M ARIANA P INTO DOS S ANTOS is an art historian. She has a PhD in History and Theory from the Facultat de Belles Arts, Universitat de Barcelona, and is a researcher at the Instituto de História da Arte, Faculdade de Ciências Sociais e Humanas of the Universidade Nova de Lisboa. She is the author of the book Vanguarda & Outras Loas – Percurso Teórico de Ernesto de Sousa (Assírio & Alvim, 2007), and of several essays in magazines, catalogues and books on contemporary art history, modernity and modernism, and the theory and historiography of art. She is a co-editor of Almada Negreiros’s literary works (Assírio & Alvim) and of the magazine Intervalo (Pianola/Vendaval). M ARTA S OARES has a bachelor’s degree in Portuguese and Lusophone Studies and a master’s degree in Art History from the Faculdade de Ciências Sociais e Humanas of the Universidade Nova de Lisboa. Since 2014, she has collaborated with several institutions, such as the Millennium bcp Foundation, the Imprensa Nacional-Casa da Moeda and the Calouste Gulbenkian Foundation. She is the curator of the exhibition Amadeo de Souza-Cardoso / Porto Lisboa / 2016-1916 at the Museu Nacional de Soares dos Reis and the National Museum of Contemporary Art – Museu do Chiado. P EDRO F REITAS is an Assistant Professor at the Department of History and Philosophy of Sciences of the Faculdade de Ciências of the Universidade de Lisboa. In addition to his work as a lecturer and researcher, in the fields of mathematics and the history of maths, he also devotes time to the communication of the interaction between mathematics and art.

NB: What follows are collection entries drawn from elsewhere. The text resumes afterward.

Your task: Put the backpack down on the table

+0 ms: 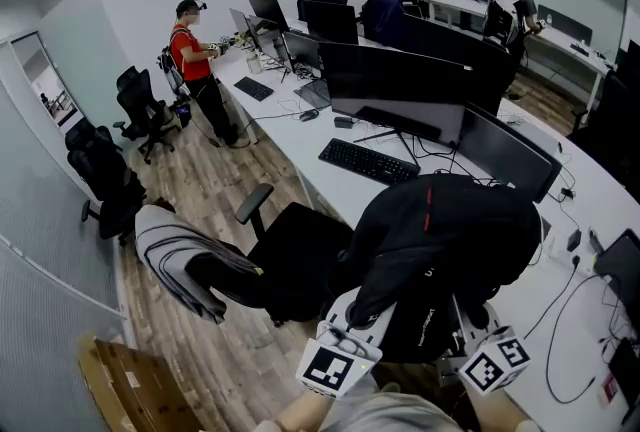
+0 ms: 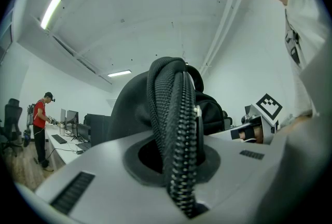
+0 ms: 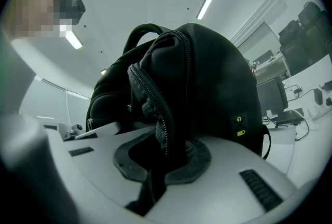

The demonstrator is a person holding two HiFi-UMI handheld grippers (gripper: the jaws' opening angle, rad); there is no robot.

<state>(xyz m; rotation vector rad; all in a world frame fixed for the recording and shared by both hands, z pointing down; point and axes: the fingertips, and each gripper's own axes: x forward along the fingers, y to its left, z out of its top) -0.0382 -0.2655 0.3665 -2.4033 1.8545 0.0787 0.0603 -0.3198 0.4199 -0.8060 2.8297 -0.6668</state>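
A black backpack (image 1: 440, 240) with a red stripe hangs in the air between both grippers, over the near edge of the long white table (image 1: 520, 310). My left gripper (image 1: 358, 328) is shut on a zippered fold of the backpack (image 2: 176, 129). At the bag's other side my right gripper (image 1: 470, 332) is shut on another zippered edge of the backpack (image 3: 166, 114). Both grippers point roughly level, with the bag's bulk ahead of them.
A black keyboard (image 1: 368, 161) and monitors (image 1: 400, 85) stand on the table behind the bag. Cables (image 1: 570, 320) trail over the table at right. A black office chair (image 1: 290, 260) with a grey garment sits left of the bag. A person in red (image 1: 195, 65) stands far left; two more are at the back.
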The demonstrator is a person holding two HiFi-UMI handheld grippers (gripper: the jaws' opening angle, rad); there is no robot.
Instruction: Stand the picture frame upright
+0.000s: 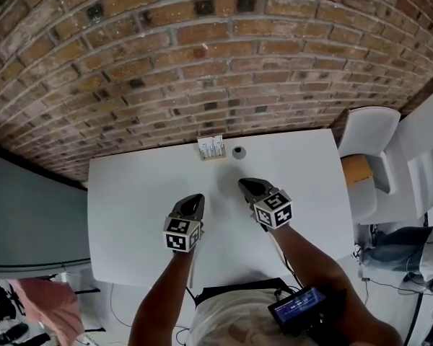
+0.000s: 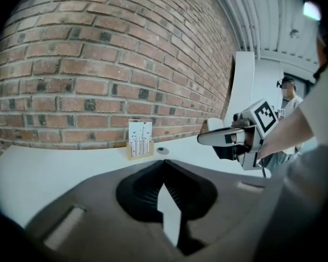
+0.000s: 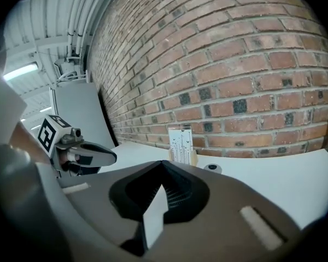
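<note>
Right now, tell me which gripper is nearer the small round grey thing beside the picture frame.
Right. The right gripper sits just short of the round grey thing; the left gripper is farther back, off to its left.

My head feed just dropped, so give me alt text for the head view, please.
The picture frame stands upright at the white table's far edge by the brick wall, a small round object beside it. The left gripper and right gripper hover shut and empty over mid-table, clear of the frame.

A plain workroom — bare brick wall (image 1: 202,56), white table (image 1: 130,215), exposed ceiling pipes (image 3: 82,15).
</note>
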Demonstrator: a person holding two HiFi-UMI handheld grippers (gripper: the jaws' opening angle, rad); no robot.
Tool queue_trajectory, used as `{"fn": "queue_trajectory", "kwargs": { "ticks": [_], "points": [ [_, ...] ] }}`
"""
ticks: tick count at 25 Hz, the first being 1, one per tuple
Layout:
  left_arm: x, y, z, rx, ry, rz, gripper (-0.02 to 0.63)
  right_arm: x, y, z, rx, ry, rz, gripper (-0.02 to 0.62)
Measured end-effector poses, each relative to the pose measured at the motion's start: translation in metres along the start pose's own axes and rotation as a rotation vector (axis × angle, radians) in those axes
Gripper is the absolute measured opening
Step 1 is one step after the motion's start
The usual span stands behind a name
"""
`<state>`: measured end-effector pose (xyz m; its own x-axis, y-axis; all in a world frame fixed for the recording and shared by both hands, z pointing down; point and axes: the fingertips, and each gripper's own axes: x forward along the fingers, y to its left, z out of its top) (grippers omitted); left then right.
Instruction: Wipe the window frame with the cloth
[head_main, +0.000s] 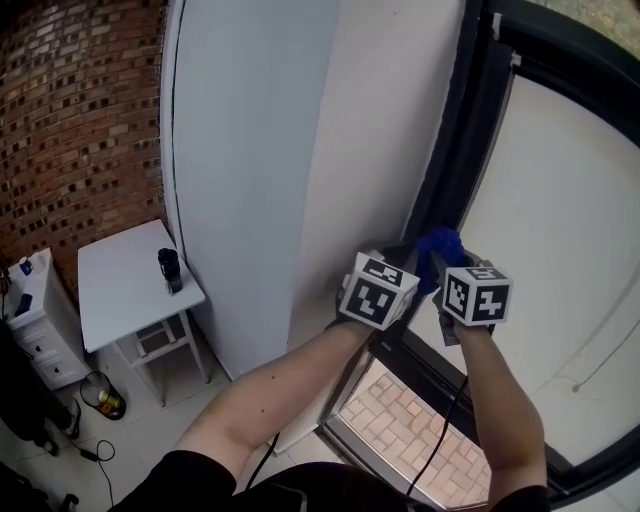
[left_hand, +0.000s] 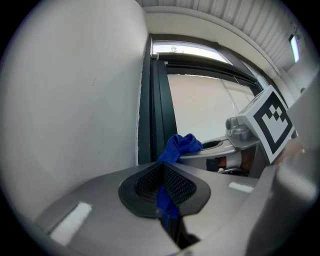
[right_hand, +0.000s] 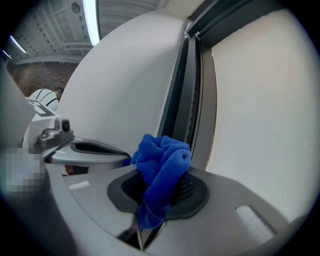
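A blue cloth (head_main: 440, 245) is bunched up against the dark window frame (head_main: 470, 130), just above both grippers. In the right gripper view the cloth (right_hand: 162, 167) swells out of my right gripper (right_hand: 160, 187), whose jaws are shut on it, close to the frame (right_hand: 187, 95). In the left gripper view a thin blue strip of cloth (left_hand: 165, 197) sits pinched in my left gripper (left_hand: 164, 175), and the bunch (left_hand: 181, 146) rises from there to the right gripper's tip. Both grippers (head_main: 400, 262) (head_main: 447, 265) are side by side at the frame's lower part.
A white wall panel (head_main: 250, 150) runs left of the frame (left_hand: 157, 110), with pale glass (head_main: 560, 230) to its right. Lower left stand a small white table (head_main: 120, 290) with a dark bottle (head_main: 170, 270), a white cabinet (head_main: 40, 330) and a brick wall (head_main: 70, 110).
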<state>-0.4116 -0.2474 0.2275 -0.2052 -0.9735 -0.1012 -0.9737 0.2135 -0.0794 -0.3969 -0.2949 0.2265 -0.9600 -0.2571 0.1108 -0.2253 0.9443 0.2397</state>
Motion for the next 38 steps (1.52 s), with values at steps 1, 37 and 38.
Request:
{"fn": "queue_trajectory", "kwargs": {
  "ticks": [1, 37, 38],
  "points": [
    [0.001, 0.000, 0.005, -0.019, -0.008, -0.003, -0.006, -0.001, -0.002, 0.007, -0.004, -0.006, -0.002, 0.080],
    [0.021, 0.013, 0.192, 0.057, -0.152, 0.018, -0.006, -0.027, -0.047, 0.198, -0.117, -0.169, -0.069, 0.079],
    [0.022, 0.014, 0.193, 0.055, -0.150, 0.018, -0.006, -0.028, -0.048, 0.203, -0.134, -0.171, -0.078, 0.080]
  ]
}}
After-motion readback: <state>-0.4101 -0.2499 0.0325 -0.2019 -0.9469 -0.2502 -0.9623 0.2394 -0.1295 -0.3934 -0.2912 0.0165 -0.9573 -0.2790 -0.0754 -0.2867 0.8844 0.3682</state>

S ARA A FONSO F ERREIRA has a master’s degree in Art History and is a member of the Instituto de Estudos de Literatura e Tradição of the Faculdade de Ciências Sociais e Humanas. She is a co-editor of José de Almada Negreiros’s written work, and has published a critical and annotated edition of his Manifesto Anti-Dantas (Assírio & Alvim, 2013). She co-curated the exhibition Almada por Contar (National Library of Portugal, 2013), and organised the show Almada: o que nunca ninguém soube que houve, in 2015, at the EDP Foundation. She has collaborated in the organisation of two international colloquia dedicated to Almada Negreiros, in 2013 at the Calouste Gulbenkian Foundation, and in 2015 at the University of Pisa.
T IAGO B APTISTA is a curator at the Cinemateca Portuguesa – Museu do Cinema and a film lecturer for the Council for International Educational Exchange programme at the Universidade Nova de Lisboa, and also at the Universidade Católica Portuguesa. He has recently completed his PhD at the University of London, with a thesis on the practice of the audiovisual digital essay.
S IMÃO PALMEIRIM C OSTA finished his bachelor’s degree in Painting at the Faculdade de Belas-Artes of the Universidade de Lisboa (FBAUL) in 2007, and his Fine Art master’s degree at Central Saint Martins in 2009. He has exhibited and published in Lisbon and London, and focuses his research on the relationship between artistic practice and theory. His PhD, awarded by FBAUL in 2016, with a grant by the Fundação para a Ciência e a Tecnologia, focused on composition in 15th and 16th centuries Portuguese painting. He has also been researching, since 2012, the use of geometry in Almada Negreiros’s oeuvre, in the context of the project “Modernismo Online” [Modernism Online] (Faculdade de Ciências Sociais e Humanas).